同社のもうひとつの特長が印刷の“標準化”である。現在のデジタルワークフローを確立できた契機は、CIP3とCTPの本格運用と印刷の“標準化”だという。こうした経緯について、小坂二郎常務取締役に聞いた。小坂常務は異業種から印刷業界に飛び込んだ経歴を持つ。持ち前のバイタリティーと好奇心で印刷についての最新知識を幅広く学び、今や同社の技術面を総合的に担っている。
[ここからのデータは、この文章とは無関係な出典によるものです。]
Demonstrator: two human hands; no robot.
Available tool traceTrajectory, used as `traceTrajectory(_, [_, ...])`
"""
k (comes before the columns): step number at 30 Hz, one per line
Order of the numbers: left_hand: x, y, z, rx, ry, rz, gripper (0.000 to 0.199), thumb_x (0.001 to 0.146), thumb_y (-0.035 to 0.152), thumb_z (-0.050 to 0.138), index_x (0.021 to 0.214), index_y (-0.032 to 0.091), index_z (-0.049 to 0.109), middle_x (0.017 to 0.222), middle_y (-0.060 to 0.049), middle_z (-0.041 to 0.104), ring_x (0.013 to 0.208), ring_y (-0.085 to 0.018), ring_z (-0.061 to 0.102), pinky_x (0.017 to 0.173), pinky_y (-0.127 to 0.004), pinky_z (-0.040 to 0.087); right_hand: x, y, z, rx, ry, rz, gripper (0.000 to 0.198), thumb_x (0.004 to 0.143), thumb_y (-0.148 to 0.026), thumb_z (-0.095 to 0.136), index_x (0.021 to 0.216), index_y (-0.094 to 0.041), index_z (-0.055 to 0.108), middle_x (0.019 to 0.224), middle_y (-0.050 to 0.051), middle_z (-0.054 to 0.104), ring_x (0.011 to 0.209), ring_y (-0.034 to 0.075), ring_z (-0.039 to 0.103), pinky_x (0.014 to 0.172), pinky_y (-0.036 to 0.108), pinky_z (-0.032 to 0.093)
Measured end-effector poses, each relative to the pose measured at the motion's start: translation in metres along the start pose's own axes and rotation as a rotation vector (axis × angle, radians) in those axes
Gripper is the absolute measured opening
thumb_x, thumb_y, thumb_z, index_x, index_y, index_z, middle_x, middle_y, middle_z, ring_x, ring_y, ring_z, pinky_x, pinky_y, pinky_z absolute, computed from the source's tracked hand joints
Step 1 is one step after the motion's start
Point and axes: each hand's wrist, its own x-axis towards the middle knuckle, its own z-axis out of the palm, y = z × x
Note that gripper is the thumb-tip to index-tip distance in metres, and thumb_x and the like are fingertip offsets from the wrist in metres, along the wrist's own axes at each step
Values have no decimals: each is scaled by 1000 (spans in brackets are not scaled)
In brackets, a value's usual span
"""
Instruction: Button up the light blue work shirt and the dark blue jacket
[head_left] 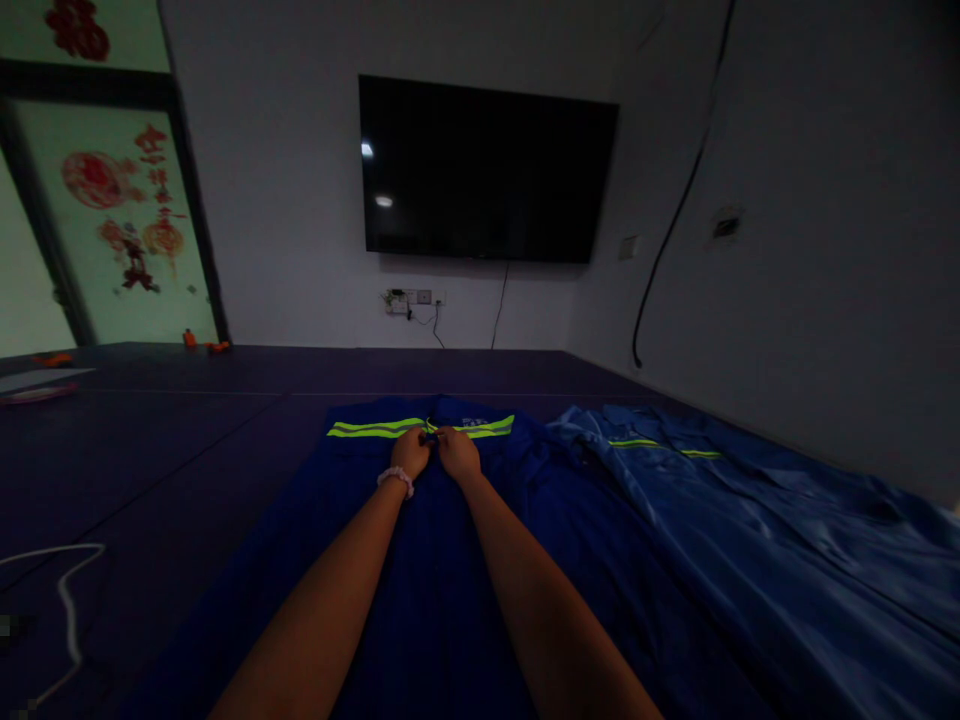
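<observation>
A dark blue work jacket with yellow-green reflective bands across the chest lies spread out in front of me. Both hands meet at its front, just below the collar. My left hand, with a pale beaded bracelet at the wrist, pinches the cloth at the front edge. Close beside it, my right hand pinches the opposite edge, and a bit of dark blue cloth shows between the fingertips. Whether a button or zip is in them is too small to tell.
A lighter blue garment with yellow stripes lies at the right. On the left are a white cable and small orange objects. A television hangs on the far wall. A black cable dangles along the right wall.
</observation>
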Motion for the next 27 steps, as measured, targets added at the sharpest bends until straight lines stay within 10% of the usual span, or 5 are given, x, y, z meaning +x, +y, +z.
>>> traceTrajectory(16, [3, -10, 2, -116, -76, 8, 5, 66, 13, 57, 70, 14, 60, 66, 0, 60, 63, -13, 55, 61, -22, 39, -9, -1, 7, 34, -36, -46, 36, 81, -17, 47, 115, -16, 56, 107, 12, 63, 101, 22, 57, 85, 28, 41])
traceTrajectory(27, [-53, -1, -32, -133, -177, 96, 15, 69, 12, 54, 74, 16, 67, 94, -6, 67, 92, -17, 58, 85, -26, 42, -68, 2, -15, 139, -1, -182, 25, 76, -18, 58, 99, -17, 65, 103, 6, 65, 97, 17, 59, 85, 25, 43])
「私は印刷業界での経歴が浅いものですから、プリプレスをデジタル化できるなら、印刷機までをデジタルデータで繋げないのかという発想を持ちました。こうした疑問を三菱重工に問いかけたところ、『CIP3』の説明を受け、PPCサーバの導入を決めたわけです。もちろん、CTP導入は念頭にありました。しかし、CIP3でプリプレスとプレスを繋げないことには、CTPだけではメリットが少ないし標準化は難しいという考えがありまして、CIP3の運用ができる条件を作ってから、CTPの導入という形になりました」
実際の稼働までには、同社とプレスメーカーの三菱重工、CTPメーカーであるアグファの3社で、フォーマットの整合性を図る作業を行い、プリプレスからプレスへのデータ転送が実現する。
ここから印刷の“標準化”に向けた印刷機の調整が始まる。個体差を持つ印刷機1台1台の特性を把握し、細かな整合性を図っていく。
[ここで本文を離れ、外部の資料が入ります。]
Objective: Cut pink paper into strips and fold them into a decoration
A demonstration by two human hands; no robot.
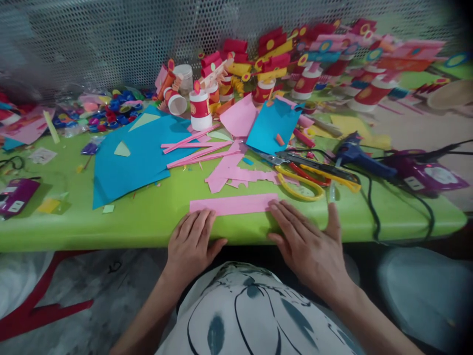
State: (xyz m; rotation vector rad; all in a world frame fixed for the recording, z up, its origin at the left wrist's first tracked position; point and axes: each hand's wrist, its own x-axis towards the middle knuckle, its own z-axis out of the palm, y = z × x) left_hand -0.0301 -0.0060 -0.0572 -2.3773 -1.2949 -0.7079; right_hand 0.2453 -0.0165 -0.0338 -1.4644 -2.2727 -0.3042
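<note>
Pink strip [234,203], left hand [191,240] and right hand [311,247] palm-down on ends, grips wide

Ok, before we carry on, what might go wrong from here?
The flat pink paper strip could skew or crease, since the left hand and right hand touch only its ends.

The right hand, fingers spread, might bump the yellow-handled metal scissors just beyond it.

The looped black cable near the blue plastic glue gun hangs close to the right hand and could snag.
</note>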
印刷の“標準化”を視野に入れたとき、三菱重工の印刷機の持つ安定性が大きな意味を持ってくる。小坂常務は語る。
「デジタル化を進めていくと、印刷機の安定性が重要になってきます。当社が菊全判の印刷機として三菱重工を選んだ理由は、やはり他メーカーにない安定性に長じていたからですね。結果としていつの間にか三菱重工の印刷機がラインナップされています。」
ます」
小坂常務は同社のデジタルワークフローについて補足した。
「印刷機自身の環境整備が重要であることを理解した上でのCIP3の運用です。やはりCTPはCIP3があって初めて活かされるというのが、我々の考えの基本でしたから、それにチャレンジしていったわけです」
クライアントは多岐にわたり、特に画像処理を必要とする制作物に強みを発揮。